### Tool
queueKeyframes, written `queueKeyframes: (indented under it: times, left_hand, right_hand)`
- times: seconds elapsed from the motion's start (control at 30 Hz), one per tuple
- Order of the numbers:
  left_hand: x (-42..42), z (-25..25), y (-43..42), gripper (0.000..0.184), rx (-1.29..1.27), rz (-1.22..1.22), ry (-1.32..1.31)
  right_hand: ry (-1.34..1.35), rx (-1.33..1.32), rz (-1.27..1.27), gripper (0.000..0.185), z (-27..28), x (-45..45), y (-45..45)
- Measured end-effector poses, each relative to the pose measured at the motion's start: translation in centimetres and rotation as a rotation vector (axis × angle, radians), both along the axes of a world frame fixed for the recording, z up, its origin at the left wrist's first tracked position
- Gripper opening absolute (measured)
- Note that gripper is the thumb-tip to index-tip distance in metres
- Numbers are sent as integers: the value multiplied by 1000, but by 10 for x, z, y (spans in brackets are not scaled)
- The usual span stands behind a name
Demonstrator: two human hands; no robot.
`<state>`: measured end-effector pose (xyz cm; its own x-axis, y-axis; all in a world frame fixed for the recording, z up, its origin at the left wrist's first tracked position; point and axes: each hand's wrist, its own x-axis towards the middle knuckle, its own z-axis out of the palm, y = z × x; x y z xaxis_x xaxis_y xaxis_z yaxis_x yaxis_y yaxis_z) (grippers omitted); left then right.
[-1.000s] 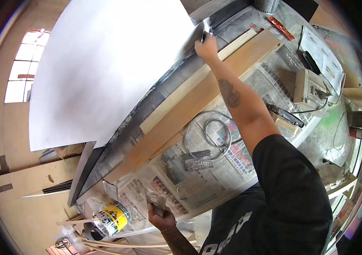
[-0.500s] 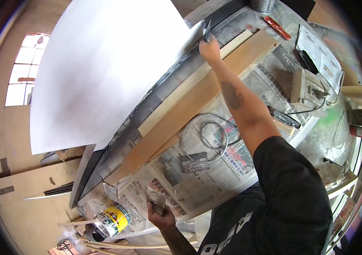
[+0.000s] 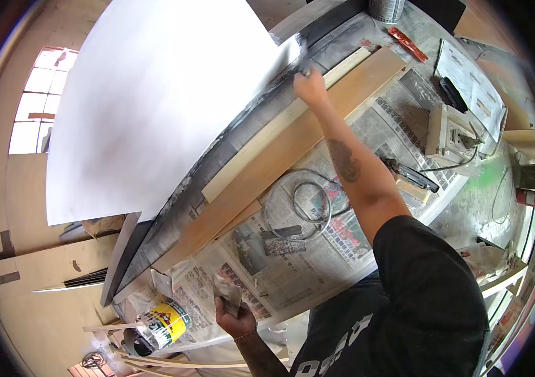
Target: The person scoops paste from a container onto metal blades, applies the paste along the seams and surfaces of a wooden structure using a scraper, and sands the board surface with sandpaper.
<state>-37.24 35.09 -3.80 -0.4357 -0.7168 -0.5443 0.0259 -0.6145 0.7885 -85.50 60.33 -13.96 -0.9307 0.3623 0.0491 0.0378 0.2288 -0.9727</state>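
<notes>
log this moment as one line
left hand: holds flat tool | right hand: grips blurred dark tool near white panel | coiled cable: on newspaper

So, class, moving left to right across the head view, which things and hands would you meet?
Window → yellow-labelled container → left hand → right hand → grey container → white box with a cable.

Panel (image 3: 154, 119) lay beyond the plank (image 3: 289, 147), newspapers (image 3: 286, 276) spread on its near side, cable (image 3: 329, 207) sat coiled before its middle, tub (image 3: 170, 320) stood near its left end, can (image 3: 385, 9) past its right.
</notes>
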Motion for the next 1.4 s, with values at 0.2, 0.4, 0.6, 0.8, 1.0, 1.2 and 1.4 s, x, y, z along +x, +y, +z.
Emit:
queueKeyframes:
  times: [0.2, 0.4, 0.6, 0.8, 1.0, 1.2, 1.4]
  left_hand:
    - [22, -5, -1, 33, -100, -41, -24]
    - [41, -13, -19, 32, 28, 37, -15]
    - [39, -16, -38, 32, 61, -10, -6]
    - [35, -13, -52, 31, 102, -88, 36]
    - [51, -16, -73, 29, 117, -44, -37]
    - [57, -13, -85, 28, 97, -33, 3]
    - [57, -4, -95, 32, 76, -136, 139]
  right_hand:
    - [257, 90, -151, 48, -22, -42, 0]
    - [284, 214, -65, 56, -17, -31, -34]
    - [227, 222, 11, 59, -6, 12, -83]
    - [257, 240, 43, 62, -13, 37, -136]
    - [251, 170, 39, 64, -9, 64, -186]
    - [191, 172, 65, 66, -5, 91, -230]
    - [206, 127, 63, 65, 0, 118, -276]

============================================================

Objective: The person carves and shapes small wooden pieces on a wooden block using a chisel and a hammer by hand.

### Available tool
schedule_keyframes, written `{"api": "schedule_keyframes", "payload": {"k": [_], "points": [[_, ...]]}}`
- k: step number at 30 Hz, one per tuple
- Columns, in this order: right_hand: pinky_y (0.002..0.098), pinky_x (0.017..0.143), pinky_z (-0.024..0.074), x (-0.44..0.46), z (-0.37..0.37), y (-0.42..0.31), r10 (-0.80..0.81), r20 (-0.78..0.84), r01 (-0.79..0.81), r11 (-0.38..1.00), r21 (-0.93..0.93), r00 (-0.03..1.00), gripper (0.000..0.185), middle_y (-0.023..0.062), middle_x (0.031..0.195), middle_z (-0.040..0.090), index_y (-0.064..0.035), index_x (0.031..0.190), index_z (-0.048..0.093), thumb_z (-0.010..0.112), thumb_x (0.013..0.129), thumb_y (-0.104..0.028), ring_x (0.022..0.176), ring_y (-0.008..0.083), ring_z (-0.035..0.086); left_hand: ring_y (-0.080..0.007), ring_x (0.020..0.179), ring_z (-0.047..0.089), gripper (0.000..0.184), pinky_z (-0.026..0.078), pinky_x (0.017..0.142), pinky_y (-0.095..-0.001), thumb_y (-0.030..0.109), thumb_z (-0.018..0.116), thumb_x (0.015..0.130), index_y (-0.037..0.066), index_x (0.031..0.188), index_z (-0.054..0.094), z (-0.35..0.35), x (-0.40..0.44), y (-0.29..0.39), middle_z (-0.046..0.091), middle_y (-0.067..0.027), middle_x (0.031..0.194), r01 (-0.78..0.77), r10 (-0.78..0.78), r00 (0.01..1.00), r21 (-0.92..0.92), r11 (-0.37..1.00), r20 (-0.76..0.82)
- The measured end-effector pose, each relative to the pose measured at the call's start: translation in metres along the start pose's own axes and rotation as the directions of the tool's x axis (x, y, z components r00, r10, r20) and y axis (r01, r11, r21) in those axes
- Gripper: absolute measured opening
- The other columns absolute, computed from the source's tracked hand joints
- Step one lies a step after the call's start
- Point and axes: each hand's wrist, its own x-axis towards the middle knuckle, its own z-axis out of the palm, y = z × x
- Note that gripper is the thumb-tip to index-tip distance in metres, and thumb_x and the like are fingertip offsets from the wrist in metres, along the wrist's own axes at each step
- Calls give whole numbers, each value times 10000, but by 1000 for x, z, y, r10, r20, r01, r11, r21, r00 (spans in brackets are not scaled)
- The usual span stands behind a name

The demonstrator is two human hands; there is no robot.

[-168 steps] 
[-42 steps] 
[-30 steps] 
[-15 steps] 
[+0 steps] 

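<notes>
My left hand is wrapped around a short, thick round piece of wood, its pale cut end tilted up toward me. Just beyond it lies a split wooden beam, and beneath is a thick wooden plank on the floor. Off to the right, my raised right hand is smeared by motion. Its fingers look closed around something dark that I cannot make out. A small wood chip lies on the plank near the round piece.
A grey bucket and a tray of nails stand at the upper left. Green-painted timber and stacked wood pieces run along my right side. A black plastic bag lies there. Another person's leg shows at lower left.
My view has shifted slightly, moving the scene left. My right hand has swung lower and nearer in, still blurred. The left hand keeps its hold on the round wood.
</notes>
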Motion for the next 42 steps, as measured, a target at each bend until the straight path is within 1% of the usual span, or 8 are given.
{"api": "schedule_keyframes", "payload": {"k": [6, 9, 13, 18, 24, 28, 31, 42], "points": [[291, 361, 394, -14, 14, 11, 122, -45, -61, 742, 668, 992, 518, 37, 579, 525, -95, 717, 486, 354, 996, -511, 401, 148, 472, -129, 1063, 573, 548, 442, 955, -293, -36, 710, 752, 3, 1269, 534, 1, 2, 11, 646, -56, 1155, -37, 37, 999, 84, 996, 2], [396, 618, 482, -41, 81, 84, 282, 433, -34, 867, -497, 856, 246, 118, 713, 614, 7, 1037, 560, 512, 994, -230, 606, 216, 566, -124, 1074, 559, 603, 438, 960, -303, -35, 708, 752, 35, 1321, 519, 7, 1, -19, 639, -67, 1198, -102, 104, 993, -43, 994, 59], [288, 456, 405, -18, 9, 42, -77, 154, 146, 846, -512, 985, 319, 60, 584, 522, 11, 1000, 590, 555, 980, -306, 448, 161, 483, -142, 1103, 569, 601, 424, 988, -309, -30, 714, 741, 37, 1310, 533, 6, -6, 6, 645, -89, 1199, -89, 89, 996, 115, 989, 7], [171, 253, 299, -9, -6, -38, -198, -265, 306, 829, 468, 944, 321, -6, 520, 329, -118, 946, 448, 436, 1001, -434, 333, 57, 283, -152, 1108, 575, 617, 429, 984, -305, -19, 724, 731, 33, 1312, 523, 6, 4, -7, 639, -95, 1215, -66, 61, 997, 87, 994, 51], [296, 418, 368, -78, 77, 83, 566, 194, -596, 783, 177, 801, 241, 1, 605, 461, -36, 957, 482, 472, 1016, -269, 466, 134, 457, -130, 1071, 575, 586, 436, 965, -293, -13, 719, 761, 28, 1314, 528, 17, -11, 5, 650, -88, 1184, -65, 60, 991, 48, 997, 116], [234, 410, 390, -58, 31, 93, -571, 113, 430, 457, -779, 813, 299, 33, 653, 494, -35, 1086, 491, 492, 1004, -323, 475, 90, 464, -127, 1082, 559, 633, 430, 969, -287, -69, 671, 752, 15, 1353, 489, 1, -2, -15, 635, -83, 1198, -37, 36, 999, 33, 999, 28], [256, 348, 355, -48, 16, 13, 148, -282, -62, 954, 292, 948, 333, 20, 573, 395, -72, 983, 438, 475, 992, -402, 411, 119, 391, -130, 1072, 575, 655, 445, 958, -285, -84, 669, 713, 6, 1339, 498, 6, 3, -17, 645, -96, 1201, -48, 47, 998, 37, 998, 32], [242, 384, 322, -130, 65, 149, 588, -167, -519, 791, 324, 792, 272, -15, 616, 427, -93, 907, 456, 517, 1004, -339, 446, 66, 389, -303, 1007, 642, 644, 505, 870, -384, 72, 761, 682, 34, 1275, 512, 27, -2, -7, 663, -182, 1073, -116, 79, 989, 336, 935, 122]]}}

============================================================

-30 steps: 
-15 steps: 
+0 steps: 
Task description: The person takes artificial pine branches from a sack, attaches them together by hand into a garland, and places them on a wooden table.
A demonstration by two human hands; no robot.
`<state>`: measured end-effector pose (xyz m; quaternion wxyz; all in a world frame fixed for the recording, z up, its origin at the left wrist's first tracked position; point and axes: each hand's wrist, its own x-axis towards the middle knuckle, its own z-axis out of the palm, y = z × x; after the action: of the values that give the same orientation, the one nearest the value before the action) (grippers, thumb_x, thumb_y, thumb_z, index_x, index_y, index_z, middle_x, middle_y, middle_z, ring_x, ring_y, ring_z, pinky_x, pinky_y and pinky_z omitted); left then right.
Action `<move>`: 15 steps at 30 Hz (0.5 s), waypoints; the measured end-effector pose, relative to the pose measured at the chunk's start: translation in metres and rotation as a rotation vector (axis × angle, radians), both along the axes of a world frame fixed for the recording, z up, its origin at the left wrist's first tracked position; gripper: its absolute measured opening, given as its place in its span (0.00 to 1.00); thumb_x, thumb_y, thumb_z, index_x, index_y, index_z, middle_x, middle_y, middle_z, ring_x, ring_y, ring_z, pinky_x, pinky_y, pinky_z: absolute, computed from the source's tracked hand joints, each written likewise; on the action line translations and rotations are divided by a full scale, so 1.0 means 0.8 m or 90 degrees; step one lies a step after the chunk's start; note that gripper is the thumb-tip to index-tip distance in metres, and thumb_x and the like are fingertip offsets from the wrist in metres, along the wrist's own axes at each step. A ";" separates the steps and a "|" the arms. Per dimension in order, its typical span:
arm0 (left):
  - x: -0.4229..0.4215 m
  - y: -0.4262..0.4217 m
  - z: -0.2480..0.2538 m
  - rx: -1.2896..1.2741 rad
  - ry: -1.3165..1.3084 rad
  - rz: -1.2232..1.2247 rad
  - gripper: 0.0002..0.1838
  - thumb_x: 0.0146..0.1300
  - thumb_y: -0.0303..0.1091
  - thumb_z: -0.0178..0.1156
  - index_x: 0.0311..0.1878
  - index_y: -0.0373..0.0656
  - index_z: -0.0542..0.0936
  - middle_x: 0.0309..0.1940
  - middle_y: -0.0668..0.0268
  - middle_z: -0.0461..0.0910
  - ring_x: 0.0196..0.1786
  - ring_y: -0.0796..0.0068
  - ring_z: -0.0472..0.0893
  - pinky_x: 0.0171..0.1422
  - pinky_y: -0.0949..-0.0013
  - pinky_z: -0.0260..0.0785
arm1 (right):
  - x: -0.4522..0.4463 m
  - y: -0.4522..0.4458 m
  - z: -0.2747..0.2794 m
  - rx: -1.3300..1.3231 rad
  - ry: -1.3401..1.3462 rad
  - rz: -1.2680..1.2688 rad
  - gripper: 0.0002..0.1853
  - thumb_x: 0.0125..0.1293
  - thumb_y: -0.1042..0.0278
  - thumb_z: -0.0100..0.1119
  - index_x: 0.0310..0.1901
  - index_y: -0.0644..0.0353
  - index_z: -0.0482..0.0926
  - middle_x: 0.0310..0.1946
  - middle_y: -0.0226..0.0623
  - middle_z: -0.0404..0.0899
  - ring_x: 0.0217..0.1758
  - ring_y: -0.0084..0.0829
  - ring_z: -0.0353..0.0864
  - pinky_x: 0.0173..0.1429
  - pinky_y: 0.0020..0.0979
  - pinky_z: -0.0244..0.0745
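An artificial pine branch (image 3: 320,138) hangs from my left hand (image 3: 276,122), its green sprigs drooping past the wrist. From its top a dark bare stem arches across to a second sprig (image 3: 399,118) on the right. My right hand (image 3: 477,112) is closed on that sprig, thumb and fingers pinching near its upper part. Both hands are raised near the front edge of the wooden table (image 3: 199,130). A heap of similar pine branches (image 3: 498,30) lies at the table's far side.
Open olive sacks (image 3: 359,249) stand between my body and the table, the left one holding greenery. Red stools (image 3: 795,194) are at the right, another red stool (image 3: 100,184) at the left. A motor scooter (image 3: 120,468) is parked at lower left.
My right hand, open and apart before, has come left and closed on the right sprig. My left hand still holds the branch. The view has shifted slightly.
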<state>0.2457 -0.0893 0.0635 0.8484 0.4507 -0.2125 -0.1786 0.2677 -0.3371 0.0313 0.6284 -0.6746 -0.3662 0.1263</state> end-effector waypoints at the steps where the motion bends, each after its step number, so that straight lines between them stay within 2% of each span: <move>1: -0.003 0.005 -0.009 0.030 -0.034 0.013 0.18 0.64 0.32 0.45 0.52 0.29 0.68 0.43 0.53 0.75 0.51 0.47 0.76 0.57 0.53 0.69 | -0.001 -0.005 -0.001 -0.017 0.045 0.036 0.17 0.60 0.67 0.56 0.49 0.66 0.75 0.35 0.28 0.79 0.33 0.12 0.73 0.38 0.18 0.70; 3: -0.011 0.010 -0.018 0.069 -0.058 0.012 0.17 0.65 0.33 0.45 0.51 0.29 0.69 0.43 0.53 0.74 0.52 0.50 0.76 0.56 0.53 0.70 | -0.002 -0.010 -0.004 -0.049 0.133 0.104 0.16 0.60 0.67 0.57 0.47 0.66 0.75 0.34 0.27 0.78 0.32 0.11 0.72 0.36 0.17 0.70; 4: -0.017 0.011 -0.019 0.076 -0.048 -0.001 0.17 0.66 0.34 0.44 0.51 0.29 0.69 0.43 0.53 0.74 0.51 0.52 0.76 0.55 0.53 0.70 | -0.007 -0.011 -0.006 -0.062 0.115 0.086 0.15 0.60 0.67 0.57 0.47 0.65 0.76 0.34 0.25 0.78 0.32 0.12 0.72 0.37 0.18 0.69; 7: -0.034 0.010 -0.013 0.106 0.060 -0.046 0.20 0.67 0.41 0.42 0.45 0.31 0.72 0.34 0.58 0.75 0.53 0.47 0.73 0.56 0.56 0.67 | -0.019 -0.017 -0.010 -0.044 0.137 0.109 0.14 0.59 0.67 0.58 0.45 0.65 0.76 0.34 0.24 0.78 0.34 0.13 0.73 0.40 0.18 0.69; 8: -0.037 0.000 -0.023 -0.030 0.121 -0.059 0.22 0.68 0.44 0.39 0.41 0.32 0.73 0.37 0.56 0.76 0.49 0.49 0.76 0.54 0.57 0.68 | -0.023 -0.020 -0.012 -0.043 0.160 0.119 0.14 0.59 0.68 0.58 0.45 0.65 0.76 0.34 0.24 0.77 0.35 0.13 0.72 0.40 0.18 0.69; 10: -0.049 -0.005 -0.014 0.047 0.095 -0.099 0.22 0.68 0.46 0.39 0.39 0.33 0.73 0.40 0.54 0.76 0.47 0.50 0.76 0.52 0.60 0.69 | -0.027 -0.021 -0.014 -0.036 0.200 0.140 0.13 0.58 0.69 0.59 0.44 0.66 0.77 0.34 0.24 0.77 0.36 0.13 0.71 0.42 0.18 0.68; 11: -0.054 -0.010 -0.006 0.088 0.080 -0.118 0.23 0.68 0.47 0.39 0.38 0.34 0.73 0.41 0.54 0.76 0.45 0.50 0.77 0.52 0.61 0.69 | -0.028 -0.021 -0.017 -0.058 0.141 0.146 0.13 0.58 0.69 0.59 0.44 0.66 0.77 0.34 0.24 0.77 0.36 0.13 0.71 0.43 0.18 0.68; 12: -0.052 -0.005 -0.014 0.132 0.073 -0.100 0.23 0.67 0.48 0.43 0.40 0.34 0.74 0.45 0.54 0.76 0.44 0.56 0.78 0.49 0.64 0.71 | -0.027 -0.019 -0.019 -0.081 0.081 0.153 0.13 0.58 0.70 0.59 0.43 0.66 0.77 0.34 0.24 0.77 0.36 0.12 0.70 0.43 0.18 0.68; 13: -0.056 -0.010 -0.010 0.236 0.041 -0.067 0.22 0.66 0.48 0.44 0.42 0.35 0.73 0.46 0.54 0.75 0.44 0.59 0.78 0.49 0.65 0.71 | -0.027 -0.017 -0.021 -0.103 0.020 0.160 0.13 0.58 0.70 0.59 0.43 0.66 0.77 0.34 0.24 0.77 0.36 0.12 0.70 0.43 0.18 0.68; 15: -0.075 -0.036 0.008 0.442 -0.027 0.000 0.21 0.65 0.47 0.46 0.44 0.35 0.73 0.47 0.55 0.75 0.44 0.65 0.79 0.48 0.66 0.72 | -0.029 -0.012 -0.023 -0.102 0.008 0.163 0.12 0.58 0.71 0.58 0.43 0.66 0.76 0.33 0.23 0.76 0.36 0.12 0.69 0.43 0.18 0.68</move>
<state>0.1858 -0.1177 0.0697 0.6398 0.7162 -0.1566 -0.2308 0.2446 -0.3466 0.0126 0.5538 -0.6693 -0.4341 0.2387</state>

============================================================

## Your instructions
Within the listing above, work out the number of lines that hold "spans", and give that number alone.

## Task solution
2